Is AGI that complicated?
To start with, here is an example of quite a simple problem, which is surprisingly hard for many people to solve.
To figure out if the AI is conscious or not, engineers created a new model specifically for this task. This AI has complete knowledge about the world and itself, but you can ask only yes/no questions to communicate with it. Which is obviously totally fine to receive an answer to determine whether it is conscious or not. However, to achieve this groundbreaking result, engineers had to use a model with absolute accuracy, which has a side-effect. The AI exists as a couple of agents, one of which always answers truth and the second one always lies. Every time a question is asked, one of them answers and there is no way to know which one, and the order is completely random.
What yes/no question should you ask to determine if the AI has consciousness?
After finding your solution for this problem (which hopefully you’ll accomplish sooner or later), some things about it deserve some notice.
- You don’t need to check your solution when you found the right one. It just works.
- Even though there is only one right solution, it can be formulated slightly differently, and some variations are more solid than others.

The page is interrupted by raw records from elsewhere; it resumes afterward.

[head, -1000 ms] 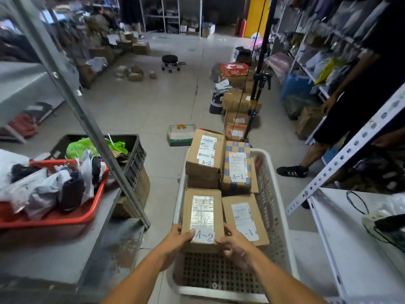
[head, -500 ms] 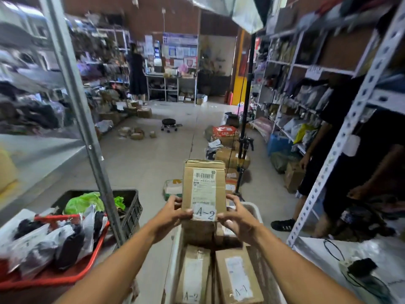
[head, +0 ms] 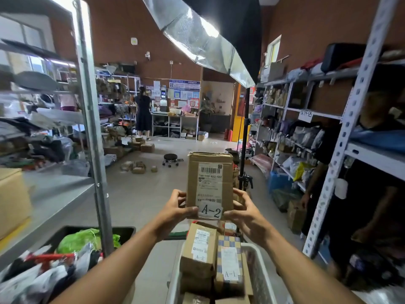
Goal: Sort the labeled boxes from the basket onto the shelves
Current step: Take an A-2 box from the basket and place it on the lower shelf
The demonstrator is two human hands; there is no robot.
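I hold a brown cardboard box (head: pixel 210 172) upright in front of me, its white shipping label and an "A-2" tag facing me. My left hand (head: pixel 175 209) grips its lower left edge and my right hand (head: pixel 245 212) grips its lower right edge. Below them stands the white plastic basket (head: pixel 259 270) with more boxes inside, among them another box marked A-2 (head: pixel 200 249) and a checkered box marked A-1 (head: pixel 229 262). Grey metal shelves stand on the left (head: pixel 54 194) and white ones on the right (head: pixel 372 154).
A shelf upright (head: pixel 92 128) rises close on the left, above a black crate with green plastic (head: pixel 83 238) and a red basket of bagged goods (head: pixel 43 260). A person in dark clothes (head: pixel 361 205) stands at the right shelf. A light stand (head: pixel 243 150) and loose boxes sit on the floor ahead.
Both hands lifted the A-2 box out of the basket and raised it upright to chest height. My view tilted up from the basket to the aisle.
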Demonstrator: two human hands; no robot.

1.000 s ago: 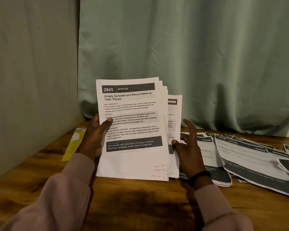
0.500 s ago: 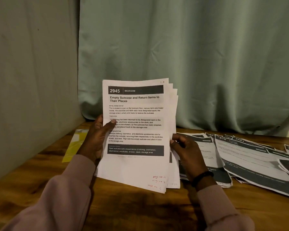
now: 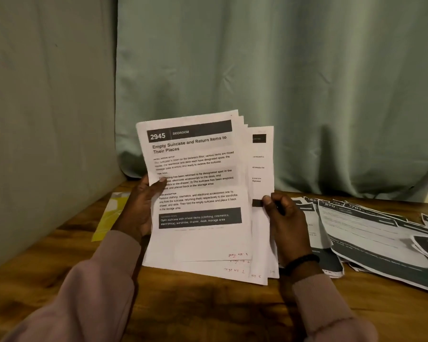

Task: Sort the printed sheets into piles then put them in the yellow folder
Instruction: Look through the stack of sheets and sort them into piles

- The difference between a solution and the solid one is how you get there: intuitively finding a question that works, or creating a precise formula or schema, which you translate into words.
- And, when you get a solid solution, the most astonishing one: how can such a simple solution be so hard to find? (If it wasn’t hard for you… well, it’s quite rare but normal.)
An obvious answer to the last question is that our brain just isn’t optimized for solving such problems, as well, like the fact that we are not trained to do them. Perhaps it’s not such a bad thing. At the end of the day, our mental performance is terrible or, in the best case, mediocre for most tasks that have not been needed for survival, at least for hundreds of thousands of years.
Basically there are two strategies for solving non-trivial problems with a small number of elements:
- Creating a schema of these elements with their properties and relations;
- Brute forcing possible combinations of the elements.
In most cases, the first strategy is much more complicated than the second one. Typically it works in a way when every next attempt to find a new combination has to reestablish the schema, making it more and more stable in time, and in general, it’s the most significant part of needed mental efforts.
The key reason for such an unproductive process is the absence of stable neuron connections, which would support the needed manipulations. Well, evolution has not appeared to have been able to produce anything superior until now, so the best we can do is to be aware of this limitation and plan our mental activities accordingly.
It’s also important to understand that we have some blind spots in our way of thinking. That’s how we can miss some essential conceptions not because they are complicated, but because they are just inconvenient for our way of thinking.
Imagine that the above problem has ten times more elements. It’s not that many in case of a task, where the involved elements can be handled one by one. But in a case when not trivial combinations of elements are possible, getting a solution can be a question of tremendous effort for our brain. (Some luck can be helpful too when brute force is involved.) However, even if it’s hard for us to get a solution to such a problem, the problem itself is not hard.
Our brain just isn’t optimized to process such tasks. What is even worse, it’s a limitation defined by our genetics — sorry, but nobody from our predecessors needed to tackle anything like this, so how could it evolve? Our working memory is hardwired to operate simultaneously with a very limited number of objects. The best we can do is temporarily represent some elements as a group and deal with it as one element, then change the grouping in order to change perspective, trying to store the results of the previous configuration and somehow relate them to a new one. Yes, it’s a trainable skill, but only to a quite modest extent.
Extended cognition, meaning using some external crutches like visualization on paper, can help, but again, only to some limits, because it’s only assisting with the saving of and switching between some configurations, while the maximum size of any specific configuration our brain can hold is limited and can’t be extended (at least, without some genetic modification).
On the positive side, in many cases, our mental abilities are enough to understand the solution to such a problem. So when it’s completely solved, we start to see it as something very simple and straightforward, sometimes even evident and primitive.
The central claim here is the following:
Even though it’s hard to discover principles needed to create an AGI, they are pretty simple and, after being discovered, are easy to apprehend.
How can we be sure about it? Well, it’s implausible that evolution is capable of anything else. When the best you can do is occasionally tweak something and check to see if it is useful or not, you better look for something simple. At least until something completely new evolved, capable of using other principles of development.
Also, look at the structure of our neocortex, which is remarkably uniform and consists of the same elements everywhere, and capable of repurposing one part to perform functions of another one. There have to be the same operational principles behind it to make that possible.
But is this idea even useful? If finding the solution is still hard, what is the value of knowing that the final result is simple? Actually, there is. A great value.
Firstly, just understanding some criteria for the solution can dramatically decrease the space of possible solutions.
Secondly, because such solutions are easy to confirm, we can benefit from one of the success mantras of lean startups: “Fail fast” and move away from something complicated and possessing an unclear perspective, switching to a more promising direction.